WHAT TO DO: List all lines of the data containing the word "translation".

INPUT DATA:
......

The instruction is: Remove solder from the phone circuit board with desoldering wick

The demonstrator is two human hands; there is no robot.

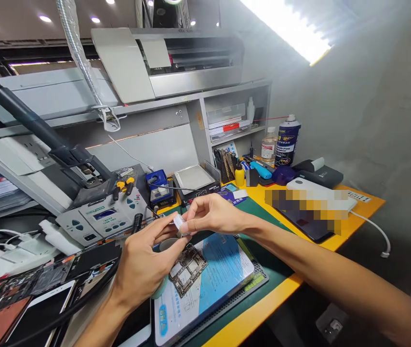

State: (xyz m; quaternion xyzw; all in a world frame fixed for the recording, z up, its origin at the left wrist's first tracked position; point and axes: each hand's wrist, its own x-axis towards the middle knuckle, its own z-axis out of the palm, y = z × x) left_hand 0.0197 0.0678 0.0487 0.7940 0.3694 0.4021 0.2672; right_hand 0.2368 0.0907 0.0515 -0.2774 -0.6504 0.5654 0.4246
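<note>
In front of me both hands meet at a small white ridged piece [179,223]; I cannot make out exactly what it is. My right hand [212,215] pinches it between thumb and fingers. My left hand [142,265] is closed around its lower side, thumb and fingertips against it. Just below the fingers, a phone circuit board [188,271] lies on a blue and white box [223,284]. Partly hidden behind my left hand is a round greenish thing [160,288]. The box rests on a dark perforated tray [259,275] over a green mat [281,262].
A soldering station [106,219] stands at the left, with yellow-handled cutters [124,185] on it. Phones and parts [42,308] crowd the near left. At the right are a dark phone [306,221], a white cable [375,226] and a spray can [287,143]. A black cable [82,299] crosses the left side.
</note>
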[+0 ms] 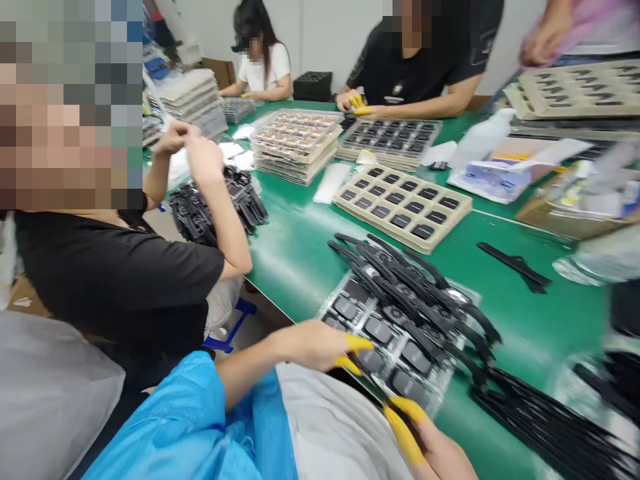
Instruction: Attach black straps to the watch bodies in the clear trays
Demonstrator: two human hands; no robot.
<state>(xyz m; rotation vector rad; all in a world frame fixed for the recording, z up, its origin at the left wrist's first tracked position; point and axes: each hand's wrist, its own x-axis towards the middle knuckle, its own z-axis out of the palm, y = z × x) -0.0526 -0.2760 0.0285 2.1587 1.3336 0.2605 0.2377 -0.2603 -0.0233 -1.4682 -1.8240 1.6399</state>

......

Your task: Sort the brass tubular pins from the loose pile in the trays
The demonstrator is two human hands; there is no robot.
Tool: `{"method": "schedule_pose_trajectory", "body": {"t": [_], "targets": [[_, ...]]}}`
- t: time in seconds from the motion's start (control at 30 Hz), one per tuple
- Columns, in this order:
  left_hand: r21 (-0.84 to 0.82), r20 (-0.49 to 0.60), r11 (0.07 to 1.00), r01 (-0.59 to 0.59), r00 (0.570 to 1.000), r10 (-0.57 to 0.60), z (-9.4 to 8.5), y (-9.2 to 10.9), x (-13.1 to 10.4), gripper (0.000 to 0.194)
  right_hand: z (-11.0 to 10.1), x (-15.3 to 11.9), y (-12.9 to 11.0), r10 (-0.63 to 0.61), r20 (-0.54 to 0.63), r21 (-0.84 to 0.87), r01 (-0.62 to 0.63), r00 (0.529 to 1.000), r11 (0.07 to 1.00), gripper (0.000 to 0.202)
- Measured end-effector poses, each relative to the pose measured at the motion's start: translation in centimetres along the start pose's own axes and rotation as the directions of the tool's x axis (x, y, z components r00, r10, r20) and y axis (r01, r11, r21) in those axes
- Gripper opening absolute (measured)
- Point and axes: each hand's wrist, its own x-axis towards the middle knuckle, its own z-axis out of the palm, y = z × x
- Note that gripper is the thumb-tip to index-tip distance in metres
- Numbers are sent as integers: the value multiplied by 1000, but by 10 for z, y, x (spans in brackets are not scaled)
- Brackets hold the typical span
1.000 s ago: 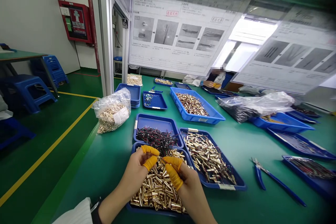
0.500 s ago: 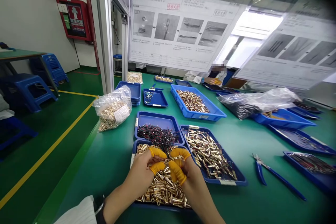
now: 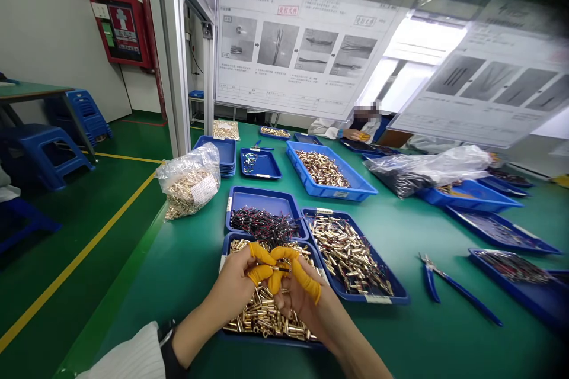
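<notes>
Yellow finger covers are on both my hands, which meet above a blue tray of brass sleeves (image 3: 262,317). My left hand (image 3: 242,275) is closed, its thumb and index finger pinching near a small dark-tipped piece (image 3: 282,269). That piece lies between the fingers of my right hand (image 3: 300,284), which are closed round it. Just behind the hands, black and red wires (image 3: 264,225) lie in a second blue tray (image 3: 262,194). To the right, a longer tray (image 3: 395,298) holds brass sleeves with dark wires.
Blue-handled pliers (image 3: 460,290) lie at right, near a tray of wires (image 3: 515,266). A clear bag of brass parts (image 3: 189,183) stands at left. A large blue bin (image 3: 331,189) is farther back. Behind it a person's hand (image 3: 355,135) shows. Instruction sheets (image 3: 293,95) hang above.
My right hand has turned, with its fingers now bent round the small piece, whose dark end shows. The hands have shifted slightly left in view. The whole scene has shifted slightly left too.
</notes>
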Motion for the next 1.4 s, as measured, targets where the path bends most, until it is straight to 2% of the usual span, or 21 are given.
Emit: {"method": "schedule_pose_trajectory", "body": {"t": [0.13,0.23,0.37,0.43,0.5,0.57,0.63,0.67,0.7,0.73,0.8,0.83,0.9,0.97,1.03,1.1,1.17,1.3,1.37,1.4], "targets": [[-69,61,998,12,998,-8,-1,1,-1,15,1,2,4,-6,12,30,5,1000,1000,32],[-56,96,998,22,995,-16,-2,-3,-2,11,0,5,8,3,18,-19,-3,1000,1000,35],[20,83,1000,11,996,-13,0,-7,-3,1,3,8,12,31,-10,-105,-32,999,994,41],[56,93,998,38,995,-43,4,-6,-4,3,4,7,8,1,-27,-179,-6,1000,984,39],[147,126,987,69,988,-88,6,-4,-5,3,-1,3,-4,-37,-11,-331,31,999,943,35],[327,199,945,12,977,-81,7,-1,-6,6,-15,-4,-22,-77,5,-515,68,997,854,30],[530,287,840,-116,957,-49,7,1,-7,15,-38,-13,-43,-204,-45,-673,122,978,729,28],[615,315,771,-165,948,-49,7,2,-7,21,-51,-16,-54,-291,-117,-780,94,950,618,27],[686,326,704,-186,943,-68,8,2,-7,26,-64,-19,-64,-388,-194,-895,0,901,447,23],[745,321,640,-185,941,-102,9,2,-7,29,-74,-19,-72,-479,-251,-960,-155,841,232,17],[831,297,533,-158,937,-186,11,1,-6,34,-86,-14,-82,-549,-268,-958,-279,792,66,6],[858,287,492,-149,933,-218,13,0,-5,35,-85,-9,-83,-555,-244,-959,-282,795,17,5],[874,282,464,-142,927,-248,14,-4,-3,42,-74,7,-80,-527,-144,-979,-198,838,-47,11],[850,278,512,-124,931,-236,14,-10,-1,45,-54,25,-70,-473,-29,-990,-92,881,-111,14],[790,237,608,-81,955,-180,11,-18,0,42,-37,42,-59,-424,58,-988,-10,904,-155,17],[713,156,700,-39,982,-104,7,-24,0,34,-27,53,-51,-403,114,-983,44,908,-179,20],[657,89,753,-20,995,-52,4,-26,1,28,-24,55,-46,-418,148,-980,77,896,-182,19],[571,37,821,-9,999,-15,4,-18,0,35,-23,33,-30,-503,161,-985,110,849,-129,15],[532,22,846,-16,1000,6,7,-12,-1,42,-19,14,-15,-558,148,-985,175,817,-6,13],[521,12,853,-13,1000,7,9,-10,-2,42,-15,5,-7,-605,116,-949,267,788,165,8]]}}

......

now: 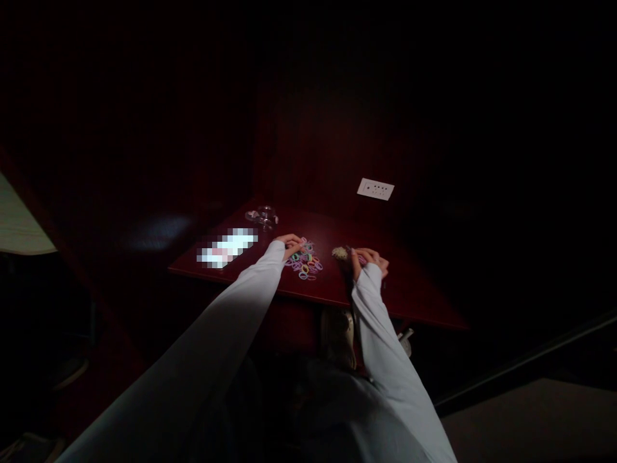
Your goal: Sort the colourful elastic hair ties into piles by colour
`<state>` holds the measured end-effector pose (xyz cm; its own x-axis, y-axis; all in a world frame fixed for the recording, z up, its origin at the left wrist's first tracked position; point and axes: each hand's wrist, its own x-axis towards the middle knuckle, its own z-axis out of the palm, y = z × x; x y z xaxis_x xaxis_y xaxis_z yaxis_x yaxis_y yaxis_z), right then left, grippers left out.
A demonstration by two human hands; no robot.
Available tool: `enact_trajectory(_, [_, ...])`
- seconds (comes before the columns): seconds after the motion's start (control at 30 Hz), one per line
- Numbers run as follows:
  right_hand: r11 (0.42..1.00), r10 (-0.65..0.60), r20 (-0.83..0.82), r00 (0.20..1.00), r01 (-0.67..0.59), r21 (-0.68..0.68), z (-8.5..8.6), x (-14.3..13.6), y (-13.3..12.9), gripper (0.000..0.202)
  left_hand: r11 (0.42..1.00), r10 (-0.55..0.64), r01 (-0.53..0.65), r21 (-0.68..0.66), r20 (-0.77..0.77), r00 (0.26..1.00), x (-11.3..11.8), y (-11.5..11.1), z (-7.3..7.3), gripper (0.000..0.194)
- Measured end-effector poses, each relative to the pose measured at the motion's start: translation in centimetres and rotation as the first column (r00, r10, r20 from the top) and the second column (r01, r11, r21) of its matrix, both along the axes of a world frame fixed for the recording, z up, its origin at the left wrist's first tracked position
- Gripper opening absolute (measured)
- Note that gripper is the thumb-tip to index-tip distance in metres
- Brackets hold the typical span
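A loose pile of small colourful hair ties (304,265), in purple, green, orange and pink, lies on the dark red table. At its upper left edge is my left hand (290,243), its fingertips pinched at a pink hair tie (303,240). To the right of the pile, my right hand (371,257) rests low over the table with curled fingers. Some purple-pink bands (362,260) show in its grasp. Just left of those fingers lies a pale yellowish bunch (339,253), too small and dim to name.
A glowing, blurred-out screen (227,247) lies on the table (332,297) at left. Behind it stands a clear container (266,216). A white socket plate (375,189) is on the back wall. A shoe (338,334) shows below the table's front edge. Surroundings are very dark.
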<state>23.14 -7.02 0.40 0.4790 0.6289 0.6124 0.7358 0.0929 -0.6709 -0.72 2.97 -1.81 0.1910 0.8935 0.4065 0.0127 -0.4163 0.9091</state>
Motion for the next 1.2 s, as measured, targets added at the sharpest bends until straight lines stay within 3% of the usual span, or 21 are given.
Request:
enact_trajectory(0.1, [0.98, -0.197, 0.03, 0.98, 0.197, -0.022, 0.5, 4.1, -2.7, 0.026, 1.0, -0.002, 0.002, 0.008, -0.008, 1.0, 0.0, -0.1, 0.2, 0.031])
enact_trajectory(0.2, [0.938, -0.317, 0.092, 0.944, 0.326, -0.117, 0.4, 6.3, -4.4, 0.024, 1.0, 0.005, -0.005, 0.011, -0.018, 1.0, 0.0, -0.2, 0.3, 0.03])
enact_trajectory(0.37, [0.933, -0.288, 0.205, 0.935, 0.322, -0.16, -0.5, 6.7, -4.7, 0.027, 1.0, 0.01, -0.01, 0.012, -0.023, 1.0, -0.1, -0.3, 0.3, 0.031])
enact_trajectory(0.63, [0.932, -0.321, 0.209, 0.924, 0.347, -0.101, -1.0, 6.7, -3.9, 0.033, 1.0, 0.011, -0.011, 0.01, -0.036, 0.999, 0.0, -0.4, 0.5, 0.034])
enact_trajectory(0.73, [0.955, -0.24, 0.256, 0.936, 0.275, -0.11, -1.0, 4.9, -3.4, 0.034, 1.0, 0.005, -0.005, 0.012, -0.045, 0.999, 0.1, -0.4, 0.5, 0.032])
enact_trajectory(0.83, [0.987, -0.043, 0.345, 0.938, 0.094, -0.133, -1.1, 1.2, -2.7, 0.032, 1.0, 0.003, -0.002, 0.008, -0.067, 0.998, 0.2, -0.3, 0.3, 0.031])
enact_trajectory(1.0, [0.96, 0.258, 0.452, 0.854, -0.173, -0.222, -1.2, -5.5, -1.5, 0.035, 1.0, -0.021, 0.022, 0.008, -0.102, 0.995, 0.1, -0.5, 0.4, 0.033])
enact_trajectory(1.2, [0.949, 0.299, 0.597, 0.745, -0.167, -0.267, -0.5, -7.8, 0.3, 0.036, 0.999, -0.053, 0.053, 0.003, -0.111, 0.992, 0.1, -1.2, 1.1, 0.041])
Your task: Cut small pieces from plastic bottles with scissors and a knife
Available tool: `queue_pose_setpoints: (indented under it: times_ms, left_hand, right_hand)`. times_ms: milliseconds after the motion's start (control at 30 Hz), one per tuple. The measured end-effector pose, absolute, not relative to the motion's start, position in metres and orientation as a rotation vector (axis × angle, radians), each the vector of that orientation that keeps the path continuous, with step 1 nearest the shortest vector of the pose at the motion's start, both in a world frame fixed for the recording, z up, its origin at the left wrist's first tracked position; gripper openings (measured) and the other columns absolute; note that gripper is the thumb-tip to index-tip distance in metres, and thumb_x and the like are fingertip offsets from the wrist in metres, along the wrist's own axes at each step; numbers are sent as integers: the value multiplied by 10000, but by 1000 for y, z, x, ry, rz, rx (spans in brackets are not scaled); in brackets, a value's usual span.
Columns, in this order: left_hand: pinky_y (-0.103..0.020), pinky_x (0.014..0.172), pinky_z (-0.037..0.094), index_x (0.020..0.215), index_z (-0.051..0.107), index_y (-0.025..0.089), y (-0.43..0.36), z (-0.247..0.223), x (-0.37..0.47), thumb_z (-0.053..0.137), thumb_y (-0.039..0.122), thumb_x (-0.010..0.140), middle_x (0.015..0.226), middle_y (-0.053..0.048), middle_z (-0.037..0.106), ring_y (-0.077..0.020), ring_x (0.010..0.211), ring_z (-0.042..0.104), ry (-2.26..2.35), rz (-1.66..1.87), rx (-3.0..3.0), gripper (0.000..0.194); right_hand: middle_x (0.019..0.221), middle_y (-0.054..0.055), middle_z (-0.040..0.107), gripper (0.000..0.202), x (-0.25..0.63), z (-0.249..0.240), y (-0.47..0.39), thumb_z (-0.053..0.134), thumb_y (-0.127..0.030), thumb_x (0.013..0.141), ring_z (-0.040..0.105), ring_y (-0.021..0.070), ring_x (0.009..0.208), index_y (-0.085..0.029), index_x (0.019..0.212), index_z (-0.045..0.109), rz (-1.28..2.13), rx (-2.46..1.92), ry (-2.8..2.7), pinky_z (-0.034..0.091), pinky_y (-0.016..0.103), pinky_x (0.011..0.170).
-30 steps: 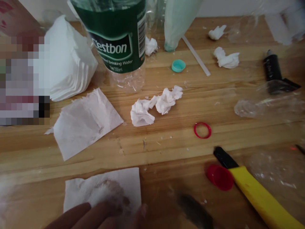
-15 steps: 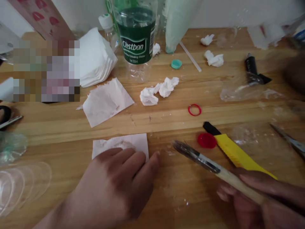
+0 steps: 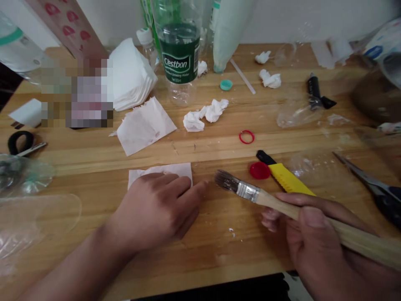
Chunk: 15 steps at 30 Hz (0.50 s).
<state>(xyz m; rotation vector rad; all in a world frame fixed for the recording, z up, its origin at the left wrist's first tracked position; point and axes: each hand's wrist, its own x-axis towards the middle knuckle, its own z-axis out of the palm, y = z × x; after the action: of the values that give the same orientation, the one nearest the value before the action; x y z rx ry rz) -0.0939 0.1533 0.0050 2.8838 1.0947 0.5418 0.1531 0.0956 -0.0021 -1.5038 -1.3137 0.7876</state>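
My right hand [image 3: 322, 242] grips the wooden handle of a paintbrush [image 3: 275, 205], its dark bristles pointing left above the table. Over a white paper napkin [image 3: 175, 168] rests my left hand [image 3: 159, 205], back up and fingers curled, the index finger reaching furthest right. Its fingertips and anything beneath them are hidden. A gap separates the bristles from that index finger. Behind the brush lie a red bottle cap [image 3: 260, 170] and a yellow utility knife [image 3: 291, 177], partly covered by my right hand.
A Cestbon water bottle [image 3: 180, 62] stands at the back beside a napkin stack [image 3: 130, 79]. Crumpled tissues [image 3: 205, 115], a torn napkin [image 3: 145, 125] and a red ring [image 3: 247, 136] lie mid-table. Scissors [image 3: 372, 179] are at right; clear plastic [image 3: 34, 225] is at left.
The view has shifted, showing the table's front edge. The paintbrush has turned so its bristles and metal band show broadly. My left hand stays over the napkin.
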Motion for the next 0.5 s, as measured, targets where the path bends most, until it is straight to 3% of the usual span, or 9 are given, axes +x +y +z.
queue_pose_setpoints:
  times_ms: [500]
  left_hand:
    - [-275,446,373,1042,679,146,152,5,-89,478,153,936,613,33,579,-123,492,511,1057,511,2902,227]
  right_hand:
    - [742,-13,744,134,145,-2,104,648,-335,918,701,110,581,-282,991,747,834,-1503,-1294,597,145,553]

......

ANSWER BOX:
- Measured end-effector poses, each relative to the pose measured at the motion's start: translation in centimetres along the start pose's own axes and rotation as the directions of the tool's x axis (x, y, z components r00, r10, r20) and y axis (r01, r11, r21) in those axes
- Measured end-effector poses, each relative to the pose measured at the motion's start: translation in centimetres and rotation as the first column (r00, r10, r20 from the top) and the second column (r01, r11, r21) of its matrix, both along the axes of a world frame fixed for the recording, z up, its origin at the left wrist's first tracked position

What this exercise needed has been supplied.